A precision agriculture firm is partnering with an up-and-coming drone-industry participant in a bid to revolutionize farming.
SLANTRANGE, a self-described “agricultural intelligence company,” has launched the 3p, a multispectral sensors system designed for agriculture drones. Built on Qualcomm’s Snapdragon Flight drone platform, the 3p will supply a sturdy onboard processing resolution for drone missions.
A SLANTRANGE press launch states the 3p will “provide quantitative metrics about the status, health, and yield potential of crops immediately after a drone flight, enabling growers, agronomists, and drone service providers to scale their operations almost anywhere in the world, with no dependence on high-bandwidth network infrastructure or large-scale computing power.”
The firm additional states the 3p will deploy a patented method for delivering correct crop measurements beneath altering daylight situations.
“The 3p is the first platform to push aerial imaging analytics directly to the farm, so the value of aerial crop measurement can truly benefit all the world’s farming acres, not just the small fraction of acres with high-bandwidth network access,” SLANTRANGE CEO Michael Ritter mentioned.

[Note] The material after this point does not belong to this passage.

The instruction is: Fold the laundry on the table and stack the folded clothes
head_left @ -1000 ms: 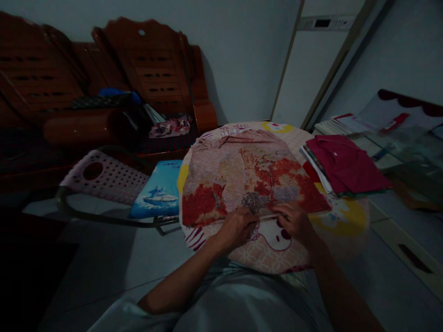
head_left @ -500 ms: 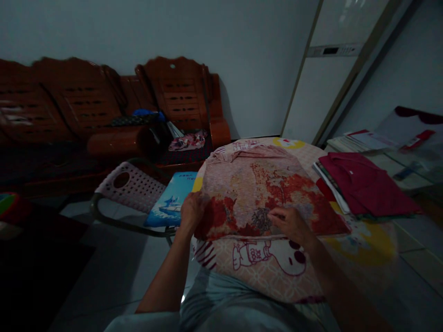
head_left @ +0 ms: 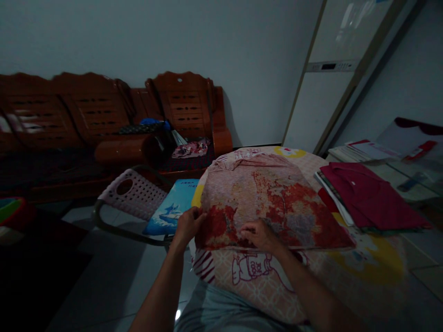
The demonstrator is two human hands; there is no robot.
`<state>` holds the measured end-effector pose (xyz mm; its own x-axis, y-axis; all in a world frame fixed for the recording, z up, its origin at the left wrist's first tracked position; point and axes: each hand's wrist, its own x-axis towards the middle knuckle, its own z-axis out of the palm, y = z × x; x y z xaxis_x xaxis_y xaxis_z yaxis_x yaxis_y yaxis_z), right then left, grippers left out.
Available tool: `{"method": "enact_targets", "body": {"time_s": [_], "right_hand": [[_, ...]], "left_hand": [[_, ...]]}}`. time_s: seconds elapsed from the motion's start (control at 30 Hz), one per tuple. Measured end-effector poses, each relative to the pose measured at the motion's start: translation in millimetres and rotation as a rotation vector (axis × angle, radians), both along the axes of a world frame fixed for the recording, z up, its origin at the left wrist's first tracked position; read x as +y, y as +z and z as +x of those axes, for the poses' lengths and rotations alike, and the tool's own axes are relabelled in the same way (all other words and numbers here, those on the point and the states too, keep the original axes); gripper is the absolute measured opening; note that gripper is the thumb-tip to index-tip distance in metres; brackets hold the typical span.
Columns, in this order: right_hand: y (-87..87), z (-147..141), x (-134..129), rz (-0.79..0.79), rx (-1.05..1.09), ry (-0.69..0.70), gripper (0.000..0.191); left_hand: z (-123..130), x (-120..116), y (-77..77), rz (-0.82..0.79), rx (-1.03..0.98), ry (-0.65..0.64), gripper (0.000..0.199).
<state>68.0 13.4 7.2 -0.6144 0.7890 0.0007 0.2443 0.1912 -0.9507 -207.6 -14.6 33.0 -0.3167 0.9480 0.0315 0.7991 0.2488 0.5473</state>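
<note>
A patterned shirt (head_left: 238, 191) in pinkish beige and rusty red lies spread flat on the table, its hem towards me and some bunched fabric at its far edge. At the shirt's left edge, my left hand (head_left: 189, 225) has its thumb and fingers closed on the cloth. My right hand (head_left: 260, 234) is over the lower middle of the shirt, fingers curled together and pointing left. I see nothing between them; whether the fingertips touch the fabric is hard to make out in the dim light.
The round table has a pink cartoon-print cloth (head_left: 256, 299). A stack of folded clothes, magenta on top (head_left: 370, 196), lies at its right. Left stands a woven chair (head_left: 133, 193) with a blue picture cushion (head_left: 169, 214). Behind are wooden seats (head_left: 187, 108) and a tall white cabinet unit (head_left: 321, 101).
My right hand has moved left across the shirt, its fingers more curled. My left hand stays near the shirt's left edge. The view has tilted slightly up; the shirt lies much the same.
</note>
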Motion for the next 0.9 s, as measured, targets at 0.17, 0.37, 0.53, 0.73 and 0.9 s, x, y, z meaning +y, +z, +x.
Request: {"method": "enact_targets", "body": {"time_s": [0.17,0.37,0.53,0.73,0.9], "right_hand": [[-15.3,-4.8,6.4,-0.250,0.261,-0.136,0.051],[-17.3,-4.0,9.8,-0.291,0.314,-0.216,0.067],[-8.7,0.5,8.0,-0.136,0.221,-0.242,0.057],[-11.6,-0.1,7.3,-0.057,0.154,-0.232,0.053],[-18.3,-1.9,6.6,-0.107,0.187,-0.237,0.049]], "left_hand": [[57.4,6.7,8.5,0.159,-0.250,-0.190,0.017],[106.9,5.8,2.0,0.084,-0.326,-0.487,0.017],[99.7,6.0,4.2,0.014,-0.512,-0.542,0.032],[65.0,62.5,-7.2,0.185,-0.492,-0.287,0.023],[37.8,130.7,-16.2,0.256,-0.660,-0.008,0.034]]}}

Said Bakadir, Qualcomm Product Manager added that his firm’s Snapdragon is “an ideal platform to provide the processing power for SLANTRANGE’s on-board analytics, and the 3p showcases how our connectivity and compute technologies can not only contribute to the growing commercial drone industry but can help the farming industry.”
The 3p will incorporate SLANTRANGE’s SlantView in-field analytics software program that can open up precision agriculture to extra exact educational analysis.
For Qualcomm, the brand new partnership with SLANTRANGE is certainly one of many victories scored within the drone market lately. In January, safety firm Alarm.com unveiled plans to create an autonomous drone utility to strengthen residence and enterprise safety methods by combining the corporate’s multi-sensor consciousness software program with the Snapdragon Flight platform.
In September, Qualcomm and AT&T launched a analysis undertaking to find out how drones can successfully function on wi-fi networks. The undertaking will tackle points associated to protection, sign power and mobility throughout community cells to help in drone features corresponding to Beyond Visual Line of Sight (BVLOS).